First, Let’s Not Kill All The Lawyers
The Chamber of Commerce doesn’t like ordinary citizens suing to stop air and water pollution from Exxon’s Houston-area refinery and facilities like it throughout the country. (Photo Credit: Roy Luck, via Flickr)
“The first thing we do, let’s kill all the lawyers.”
— William Shakespeare, Henry VI, Part 2, Act 4, Scene 2
When it comes to settling disputes, I think we’ve made some progress since the Elizabethan Era.
If the likes of Dick The Butcher — who speaks the Bard’s oft-repeated line — had their way, I wouldn’t be around to write this note. My father would never have met my mother at a restaurant near his law school.
But the idea of, shall we say, handicapping lawyers to pervert justice hasn’t gone away.
In fact, if the U.S. Chamber of Commerce gets its way, a critical role played by lawyers in the enforcement of our country’s most important anti-pollution laws will soon be written out of the script.
And the big loser will be us groundlings.
An extra chance for the ordinary citizen.
It’s hardly news that the Chamber — and, especially, its oil and gas industry members — has never been a fan of the Clean Air and Clean Water Acts passed in the early 1970s.
My daughter hates being told to clean up her room.

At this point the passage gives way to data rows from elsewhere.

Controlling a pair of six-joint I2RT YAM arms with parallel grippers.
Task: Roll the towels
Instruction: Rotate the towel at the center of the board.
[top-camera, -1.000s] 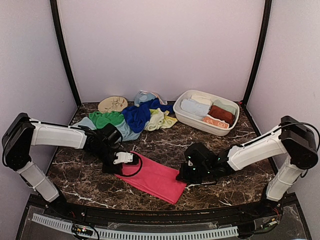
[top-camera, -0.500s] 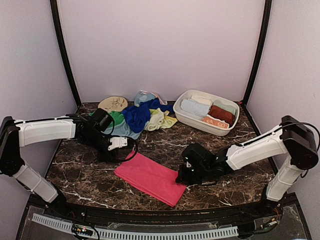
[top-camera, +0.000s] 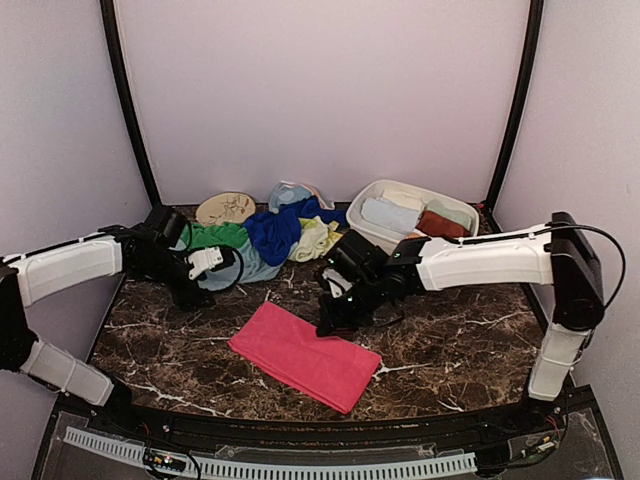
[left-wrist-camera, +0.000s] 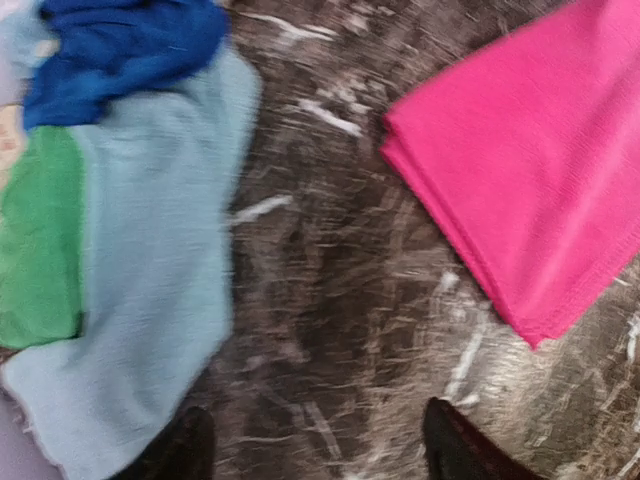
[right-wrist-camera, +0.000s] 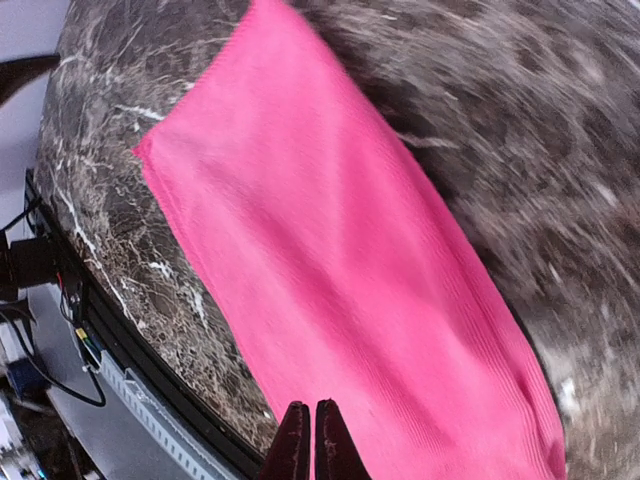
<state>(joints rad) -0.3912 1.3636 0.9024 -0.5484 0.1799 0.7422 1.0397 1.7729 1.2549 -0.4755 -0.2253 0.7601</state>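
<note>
Right arm (top-camera: 480, 262) higher, over pink towel (top-camera: 303, 355)

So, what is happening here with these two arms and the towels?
Two robot arms are working on rolling towels. A pink towel lies folded flat on the marble table, not yet rolled. The right gripper is shut, just above it, and seems to hold nothing. The left gripper is open and empty, near the heap of loose towels. Several rolled towels already lie in the white basin.
</note>
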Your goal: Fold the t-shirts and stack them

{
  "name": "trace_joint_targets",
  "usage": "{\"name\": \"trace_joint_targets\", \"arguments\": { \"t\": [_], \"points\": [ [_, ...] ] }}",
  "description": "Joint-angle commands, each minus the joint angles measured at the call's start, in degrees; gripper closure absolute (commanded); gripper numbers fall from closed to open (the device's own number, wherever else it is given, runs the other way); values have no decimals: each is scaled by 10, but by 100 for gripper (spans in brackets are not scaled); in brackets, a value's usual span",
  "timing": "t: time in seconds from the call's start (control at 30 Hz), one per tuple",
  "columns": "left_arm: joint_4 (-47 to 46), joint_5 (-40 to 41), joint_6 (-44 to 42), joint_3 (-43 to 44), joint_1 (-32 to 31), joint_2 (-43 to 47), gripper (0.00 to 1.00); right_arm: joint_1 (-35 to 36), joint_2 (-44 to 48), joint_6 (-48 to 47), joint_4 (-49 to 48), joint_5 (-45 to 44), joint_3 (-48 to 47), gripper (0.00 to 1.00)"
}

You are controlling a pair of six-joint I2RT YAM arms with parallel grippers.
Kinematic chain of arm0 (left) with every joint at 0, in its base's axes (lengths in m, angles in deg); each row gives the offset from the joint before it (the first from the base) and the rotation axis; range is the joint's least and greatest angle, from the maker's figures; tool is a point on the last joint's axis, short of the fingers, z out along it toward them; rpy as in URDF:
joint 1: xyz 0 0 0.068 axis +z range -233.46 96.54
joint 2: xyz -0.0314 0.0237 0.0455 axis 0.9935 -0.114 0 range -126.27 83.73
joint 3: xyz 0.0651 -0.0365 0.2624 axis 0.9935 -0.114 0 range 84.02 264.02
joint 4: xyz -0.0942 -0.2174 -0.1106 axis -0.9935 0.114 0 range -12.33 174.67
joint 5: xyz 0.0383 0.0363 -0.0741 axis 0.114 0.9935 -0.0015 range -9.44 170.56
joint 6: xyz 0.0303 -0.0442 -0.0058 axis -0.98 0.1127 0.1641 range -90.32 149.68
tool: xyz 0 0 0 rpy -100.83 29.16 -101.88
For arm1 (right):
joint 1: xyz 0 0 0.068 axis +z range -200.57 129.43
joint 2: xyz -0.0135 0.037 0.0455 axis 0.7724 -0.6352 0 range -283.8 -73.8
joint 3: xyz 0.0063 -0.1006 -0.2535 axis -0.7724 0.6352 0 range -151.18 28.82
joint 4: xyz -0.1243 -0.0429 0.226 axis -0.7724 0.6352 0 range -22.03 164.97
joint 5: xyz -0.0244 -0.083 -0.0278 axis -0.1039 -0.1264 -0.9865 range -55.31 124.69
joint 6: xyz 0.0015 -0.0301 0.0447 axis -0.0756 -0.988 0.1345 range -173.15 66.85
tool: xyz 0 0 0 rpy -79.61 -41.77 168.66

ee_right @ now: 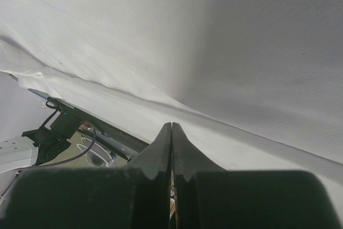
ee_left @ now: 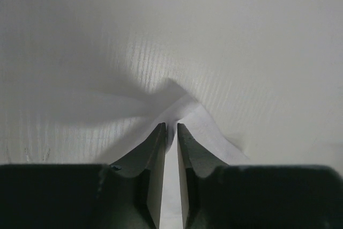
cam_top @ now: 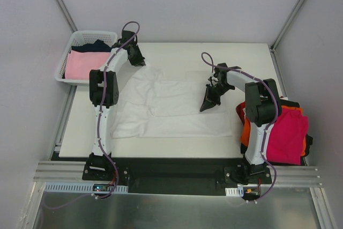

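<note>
Pinching a corner is the step in hand. The left claw (ee_left: pixel 171 126) has its jaws drawn narrow w/ a peak of the white t-shirt (cam_top: pixel 171 105) caught between them, at the shirt's far-left corner, near the basket (cam_top: pixel 80 37). The shirt lies spread mid-bench (cam_top: pixel 230 57), rumpled, not yet folded. The right claw (ee_right: pixel 171 126) is pressed fully together, tips down over the shirt's right part. No cloth shows between its jaws, so prob. holding nothing, tho a thin layer can't be ruled out.

Step, as I read it: start of 1st fold on the white shirt. Most of the job is ahead. The pink t-shirt (cam_top: pixel 86 64) & navy t-shirt (cam_top: pixel 99 45) wait in the basket. The magenta-red t-shirt (cam_top: pixel 289 132) & orange t-shirt (cam_top: pixel 245 133) sit piled at the bench's right edge.

Next move prob. needs: lift the left corner just clear of the bench, then carry it across so the cloth doubles over w/o dragging the whole shirt. The right claw should take its own hold or pin the cloth, else the fold goes skewed. The left grip is on a small tip only & could slip.
</note>
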Motion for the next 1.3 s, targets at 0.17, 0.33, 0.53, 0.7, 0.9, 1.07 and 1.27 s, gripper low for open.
{"name": "trace_joint_targets", "arguments": {
  "t": [0.17,0.33,0.53,0.7,0.9,1.07,1.27],
  "points": [
    [1,12,-8,-4,-2,29,99,0,6,-9,11,5,-14,99],
    [1,13,-9,-4,-2,45,99,0,6,-9,10,5,-15,99],
    [1,13,-12,-13,-2,78,100,0,9,-7,9,4,-17,99],
    [1,10,-13,-36,-6,115,100,0,12,-5,10,4,-21,99],
    [1,3,-17,-67,-20,156,100,-3,14,-4,8,-11,-25,99],
    [1,3,-20,-108,-42,187,100,-47,11,5,8,-27,-59,99],
    [1,14,-20,-151,-64,213,100,-123,-3,14,1,-51,-96,89]
  ]
}}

The Chamber’s members are no different. So, I get the animosity.
But, like my daughter to some extent, polluters have long figured out how to get most of what they want from those officially in charge.
That’s why the Chamber particularly despises one of those laws’ most innovative elements: the Citizen Enforcement Provision.
In a nutshell, the provision lets ordinary folks sue violators of those anti-pollution measures, if environmental agencies aren’t adequately enforcing the law.
It lets you and me be represented by lawyers. And, if they’re found guilty, the polluters have to pay the citizens’ legal costs.
Wrist-Slapping, Tut-Tuts, and Detention Warnings
In a more perfect world, where there were enough environmental cops on the beat and government prosecutors had the wherewithal to take on multi-billion dollar corporations willing to string out cases for a decade, we wouldn’t need such a provision.
But we weren’t living in that world during the best of any of the past forty-five years. And the past year has been perhaps the farthest away from that nirvana1.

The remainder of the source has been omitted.